2025-07-02T19:08:10Z

dc.date.available

2025-07-02T19:08:10Z

dc.date.issued

2025

dc.department

Medical Physics

dc.description.abstract

The clinical adoption of auto-segmentation tools has been hindered by the poor generalizability and interpretability of AI models, highlighting the need for automated contour quality assurance (QA) systems to verify the accuracy of auto-generated contours. A novel QA workflow has been proposed based on content-based image retrieval (CBIR), wherein the core idea is to retrieve image patches from a curated reference database that are visually similar to query patches sampled from a new scan, allowing the auto-contour segments in the query patches to be evaluated against the manual contours in the retrieved references.

To support this approach, we investigated the feasibility of quantifying visual similarity between 3D image patches using both handcrafted and deep radiomic features. Similarity prediction was formulated as a regression task, with the spatial distance between patch centers serving as a surrogate similarity label. A total of 90,000 patch pairs were sampled from 100 CT scans in the TotalSegmentator dataset. For each pair, 112 handcrafted radiomic features were extracted following the Image Biomarker Standardisation Initiative guidelines. These included 18 intensity-based features and 94 texture descriptors derived from GLCM, GLRLM, GLSZM, GLDZM, NGTDM, and NGLDM matrices. Deep radiomic features were extracted using a custom 3D convolutional neural network embedded in a Siamese architecture, trained end-to-end to predict spatial distances.
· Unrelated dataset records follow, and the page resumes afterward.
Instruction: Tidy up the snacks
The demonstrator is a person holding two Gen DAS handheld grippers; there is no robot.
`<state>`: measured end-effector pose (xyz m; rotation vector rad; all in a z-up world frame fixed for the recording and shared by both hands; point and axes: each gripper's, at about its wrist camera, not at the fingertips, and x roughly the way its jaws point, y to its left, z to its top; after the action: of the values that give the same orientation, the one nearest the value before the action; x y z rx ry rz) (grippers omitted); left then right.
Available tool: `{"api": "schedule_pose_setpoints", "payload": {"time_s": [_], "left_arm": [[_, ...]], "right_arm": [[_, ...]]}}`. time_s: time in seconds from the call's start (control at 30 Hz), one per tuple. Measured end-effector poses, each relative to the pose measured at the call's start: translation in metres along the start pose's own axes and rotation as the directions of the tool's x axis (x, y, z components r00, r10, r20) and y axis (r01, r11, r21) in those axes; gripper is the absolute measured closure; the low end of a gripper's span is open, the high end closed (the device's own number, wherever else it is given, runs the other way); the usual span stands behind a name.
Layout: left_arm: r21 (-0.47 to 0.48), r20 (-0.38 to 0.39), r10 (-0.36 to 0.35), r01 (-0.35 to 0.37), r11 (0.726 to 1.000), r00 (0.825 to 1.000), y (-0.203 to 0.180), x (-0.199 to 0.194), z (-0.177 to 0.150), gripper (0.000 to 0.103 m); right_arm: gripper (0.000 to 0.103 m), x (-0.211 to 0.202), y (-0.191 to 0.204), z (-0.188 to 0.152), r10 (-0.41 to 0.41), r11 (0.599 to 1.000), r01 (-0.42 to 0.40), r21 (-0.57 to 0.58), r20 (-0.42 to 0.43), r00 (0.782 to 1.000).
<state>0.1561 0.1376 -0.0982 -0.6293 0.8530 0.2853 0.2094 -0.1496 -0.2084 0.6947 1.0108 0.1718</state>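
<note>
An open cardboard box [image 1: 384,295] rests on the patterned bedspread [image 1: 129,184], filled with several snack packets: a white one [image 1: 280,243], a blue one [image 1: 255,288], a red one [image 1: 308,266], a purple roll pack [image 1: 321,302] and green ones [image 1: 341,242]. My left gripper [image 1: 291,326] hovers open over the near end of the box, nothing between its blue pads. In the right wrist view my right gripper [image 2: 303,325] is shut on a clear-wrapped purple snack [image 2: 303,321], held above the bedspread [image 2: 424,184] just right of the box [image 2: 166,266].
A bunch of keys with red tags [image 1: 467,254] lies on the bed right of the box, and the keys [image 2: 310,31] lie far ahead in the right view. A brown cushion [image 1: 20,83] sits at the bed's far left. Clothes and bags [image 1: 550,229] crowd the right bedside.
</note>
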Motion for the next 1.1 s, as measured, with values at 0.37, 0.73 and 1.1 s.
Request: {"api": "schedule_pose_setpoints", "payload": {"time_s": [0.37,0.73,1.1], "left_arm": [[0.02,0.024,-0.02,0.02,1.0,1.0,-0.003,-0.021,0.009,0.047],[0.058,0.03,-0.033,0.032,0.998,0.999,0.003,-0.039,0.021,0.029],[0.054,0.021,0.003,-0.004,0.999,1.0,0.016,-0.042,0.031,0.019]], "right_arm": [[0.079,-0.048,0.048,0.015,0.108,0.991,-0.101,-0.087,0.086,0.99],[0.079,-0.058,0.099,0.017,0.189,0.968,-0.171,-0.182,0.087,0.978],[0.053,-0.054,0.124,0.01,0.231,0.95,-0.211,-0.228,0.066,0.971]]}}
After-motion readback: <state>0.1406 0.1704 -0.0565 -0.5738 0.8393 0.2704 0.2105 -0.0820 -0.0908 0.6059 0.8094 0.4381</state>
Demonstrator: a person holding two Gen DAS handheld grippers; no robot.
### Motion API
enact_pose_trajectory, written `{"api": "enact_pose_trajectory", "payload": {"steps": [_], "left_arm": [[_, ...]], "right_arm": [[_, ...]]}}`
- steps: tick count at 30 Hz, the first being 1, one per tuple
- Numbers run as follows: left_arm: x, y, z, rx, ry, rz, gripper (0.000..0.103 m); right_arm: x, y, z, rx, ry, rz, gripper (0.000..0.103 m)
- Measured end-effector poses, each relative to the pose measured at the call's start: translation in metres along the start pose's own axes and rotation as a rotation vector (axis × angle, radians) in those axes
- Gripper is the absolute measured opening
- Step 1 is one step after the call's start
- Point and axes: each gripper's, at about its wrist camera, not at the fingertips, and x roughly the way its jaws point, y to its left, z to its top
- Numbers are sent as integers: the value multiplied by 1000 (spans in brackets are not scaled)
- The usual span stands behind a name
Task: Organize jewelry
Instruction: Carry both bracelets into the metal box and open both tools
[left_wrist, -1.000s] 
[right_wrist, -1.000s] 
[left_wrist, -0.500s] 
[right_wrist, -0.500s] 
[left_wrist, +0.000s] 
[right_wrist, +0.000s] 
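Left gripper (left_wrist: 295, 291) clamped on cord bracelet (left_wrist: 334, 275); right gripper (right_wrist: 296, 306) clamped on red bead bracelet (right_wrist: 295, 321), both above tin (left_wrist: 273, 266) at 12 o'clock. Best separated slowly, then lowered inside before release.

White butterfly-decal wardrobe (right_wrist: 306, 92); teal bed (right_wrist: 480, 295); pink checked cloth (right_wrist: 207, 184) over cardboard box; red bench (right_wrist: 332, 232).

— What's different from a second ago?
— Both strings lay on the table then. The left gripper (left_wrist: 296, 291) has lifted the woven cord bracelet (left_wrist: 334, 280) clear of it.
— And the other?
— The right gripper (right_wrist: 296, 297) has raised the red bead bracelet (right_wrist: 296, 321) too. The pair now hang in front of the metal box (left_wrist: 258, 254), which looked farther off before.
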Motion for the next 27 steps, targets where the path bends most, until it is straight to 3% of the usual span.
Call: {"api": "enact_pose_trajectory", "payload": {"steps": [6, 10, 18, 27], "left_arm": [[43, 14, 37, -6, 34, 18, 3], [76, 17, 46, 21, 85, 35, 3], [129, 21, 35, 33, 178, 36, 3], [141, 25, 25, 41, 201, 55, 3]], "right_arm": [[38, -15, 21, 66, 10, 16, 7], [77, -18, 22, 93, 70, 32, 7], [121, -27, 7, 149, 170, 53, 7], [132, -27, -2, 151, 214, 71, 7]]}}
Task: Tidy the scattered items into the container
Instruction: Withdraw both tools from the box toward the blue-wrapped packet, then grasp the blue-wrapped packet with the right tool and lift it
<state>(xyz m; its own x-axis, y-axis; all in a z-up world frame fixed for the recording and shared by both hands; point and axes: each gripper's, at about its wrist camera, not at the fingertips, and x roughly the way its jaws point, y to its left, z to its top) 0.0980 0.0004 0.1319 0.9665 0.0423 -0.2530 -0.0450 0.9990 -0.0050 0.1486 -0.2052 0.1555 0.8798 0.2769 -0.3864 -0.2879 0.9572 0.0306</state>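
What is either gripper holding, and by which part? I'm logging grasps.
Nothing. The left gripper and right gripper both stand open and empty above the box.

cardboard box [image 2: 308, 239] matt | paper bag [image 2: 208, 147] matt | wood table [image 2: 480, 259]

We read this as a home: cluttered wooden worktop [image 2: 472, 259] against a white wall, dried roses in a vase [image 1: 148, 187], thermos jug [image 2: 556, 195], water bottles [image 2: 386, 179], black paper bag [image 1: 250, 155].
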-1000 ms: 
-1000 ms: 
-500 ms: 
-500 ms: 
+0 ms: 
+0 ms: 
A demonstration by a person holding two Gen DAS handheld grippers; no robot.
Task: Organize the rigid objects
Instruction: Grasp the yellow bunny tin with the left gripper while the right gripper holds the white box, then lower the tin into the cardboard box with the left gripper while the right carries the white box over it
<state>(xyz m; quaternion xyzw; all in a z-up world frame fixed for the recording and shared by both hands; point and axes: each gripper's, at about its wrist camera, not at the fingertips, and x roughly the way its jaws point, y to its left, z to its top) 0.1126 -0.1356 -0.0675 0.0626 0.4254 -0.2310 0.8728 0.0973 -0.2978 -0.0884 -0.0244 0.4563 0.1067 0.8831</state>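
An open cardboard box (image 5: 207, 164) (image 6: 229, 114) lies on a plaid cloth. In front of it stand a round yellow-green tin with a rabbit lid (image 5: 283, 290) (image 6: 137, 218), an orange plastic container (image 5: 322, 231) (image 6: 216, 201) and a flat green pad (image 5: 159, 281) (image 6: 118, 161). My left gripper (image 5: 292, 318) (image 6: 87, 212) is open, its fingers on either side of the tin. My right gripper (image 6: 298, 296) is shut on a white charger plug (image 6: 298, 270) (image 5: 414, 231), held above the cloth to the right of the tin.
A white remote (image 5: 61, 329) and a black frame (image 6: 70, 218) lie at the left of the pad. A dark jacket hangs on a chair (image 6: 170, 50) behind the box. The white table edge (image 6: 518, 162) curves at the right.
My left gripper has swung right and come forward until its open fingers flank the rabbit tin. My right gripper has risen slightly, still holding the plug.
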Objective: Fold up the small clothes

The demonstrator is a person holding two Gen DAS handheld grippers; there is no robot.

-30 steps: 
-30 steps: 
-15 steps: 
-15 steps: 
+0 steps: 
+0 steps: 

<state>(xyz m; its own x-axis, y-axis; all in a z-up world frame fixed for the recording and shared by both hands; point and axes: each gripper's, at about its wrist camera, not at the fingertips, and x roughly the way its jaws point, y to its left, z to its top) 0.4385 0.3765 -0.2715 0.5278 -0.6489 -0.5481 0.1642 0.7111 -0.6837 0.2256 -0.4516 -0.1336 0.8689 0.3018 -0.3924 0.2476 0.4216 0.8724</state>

We first evaluated individual handcrafted features using univariate statistical analyses, including Spearman's rank correlation and divergence metrics, to assess their ability to distinguish visually similar versus dissimilar patches. Multivariate models, namely random forest and XGBoost regressors, were then trained on the full feature set. To identify the most informative features, we further applied selection techniques including Spearman correlation, permutation importance, Lasso regression, and principal component analysis. Among the regression models, the XGBoost regressor trained on handcrafted features achieved the best predictive performance, with a mean squared error (MSE) of 3.23 voxels and an r2 value of 0.800. In comparison, the Siamese network that extracted and exploited deep features achieved an MSE of 5.14 voxels and r2 of 0.693 after applying an outlier rejection strategy to improve prediction consistency under small spatial perturbations.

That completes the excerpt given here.